THE PROBLEM: Reproduce the lines below exactly, starting at the one containing "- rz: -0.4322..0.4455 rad" and stopping at the final line.

DATA SEGMENT:
════════════════════
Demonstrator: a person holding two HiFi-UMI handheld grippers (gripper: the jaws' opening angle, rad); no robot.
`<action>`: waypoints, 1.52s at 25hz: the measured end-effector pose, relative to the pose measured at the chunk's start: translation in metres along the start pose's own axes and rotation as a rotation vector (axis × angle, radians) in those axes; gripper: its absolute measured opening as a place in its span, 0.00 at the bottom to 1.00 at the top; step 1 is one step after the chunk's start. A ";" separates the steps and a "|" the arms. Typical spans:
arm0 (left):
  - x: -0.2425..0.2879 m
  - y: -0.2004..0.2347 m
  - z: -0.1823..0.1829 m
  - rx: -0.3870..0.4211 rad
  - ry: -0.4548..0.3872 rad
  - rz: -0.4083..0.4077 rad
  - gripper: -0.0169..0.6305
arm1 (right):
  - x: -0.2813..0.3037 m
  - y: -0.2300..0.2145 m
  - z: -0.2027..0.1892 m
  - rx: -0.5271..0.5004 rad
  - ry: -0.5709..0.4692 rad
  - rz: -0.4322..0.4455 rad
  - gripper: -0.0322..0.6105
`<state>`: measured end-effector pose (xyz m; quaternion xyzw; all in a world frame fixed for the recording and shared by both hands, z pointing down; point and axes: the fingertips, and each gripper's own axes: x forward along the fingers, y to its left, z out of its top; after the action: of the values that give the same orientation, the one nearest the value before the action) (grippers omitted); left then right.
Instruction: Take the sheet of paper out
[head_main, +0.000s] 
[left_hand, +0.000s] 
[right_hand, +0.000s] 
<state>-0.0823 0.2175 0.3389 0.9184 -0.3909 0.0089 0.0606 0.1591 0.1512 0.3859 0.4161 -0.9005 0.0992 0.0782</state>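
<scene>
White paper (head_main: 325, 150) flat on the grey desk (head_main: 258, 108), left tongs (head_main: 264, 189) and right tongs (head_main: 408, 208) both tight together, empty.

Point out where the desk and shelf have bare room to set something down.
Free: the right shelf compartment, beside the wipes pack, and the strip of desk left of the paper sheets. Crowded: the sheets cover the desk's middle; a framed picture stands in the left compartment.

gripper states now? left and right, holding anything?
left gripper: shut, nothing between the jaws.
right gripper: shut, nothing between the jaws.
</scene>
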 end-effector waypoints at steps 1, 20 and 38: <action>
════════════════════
RESULT OF THE TASK:
  - rz: -0.4322..0.4455 rad
  - gripper: -0.0322..0.6105
`<state>`: measured end-effector pose (xyz m; quaternion xyzw; all in a world frame fixed for the recording and shared by both hands, z pointing down; point and axes: the fingertips, and each gripper's own axes: x forward along the fingers, y to its left, z out of its top; after the action: of the values that give the same orientation, the one nearest the value before the action) (grippers omitted); left then right.
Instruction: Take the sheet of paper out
[head_main, +0.000s] 
[left_hand, +0.000s] 
[right_hand, +0.000s] 
<state>-0.0823 0.2175 0.3389 0.9184 -0.3909 0.0089 0.0606 0.1591 0.1512 0.3859 0.4161 -0.9005 0.0992 0.0782</state>
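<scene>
White paper (head_main: 325, 150) flat on the grey desk (head_main: 258, 108), left tongs (head_main: 264, 189) and right tongs (head_main: 408, 208) both tight together, empty.

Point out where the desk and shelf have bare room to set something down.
Free: the right shelf compartment, beside the wipes pack, and the strip of desk left of the paper sheets. Crowded: the sheets cover the desk's middle; a framed picture stands in the left compartment.

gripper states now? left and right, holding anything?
left gripper: shut, nothing between the jaws.
right gripper: shut, nothing between the jaws.
</scene>
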 end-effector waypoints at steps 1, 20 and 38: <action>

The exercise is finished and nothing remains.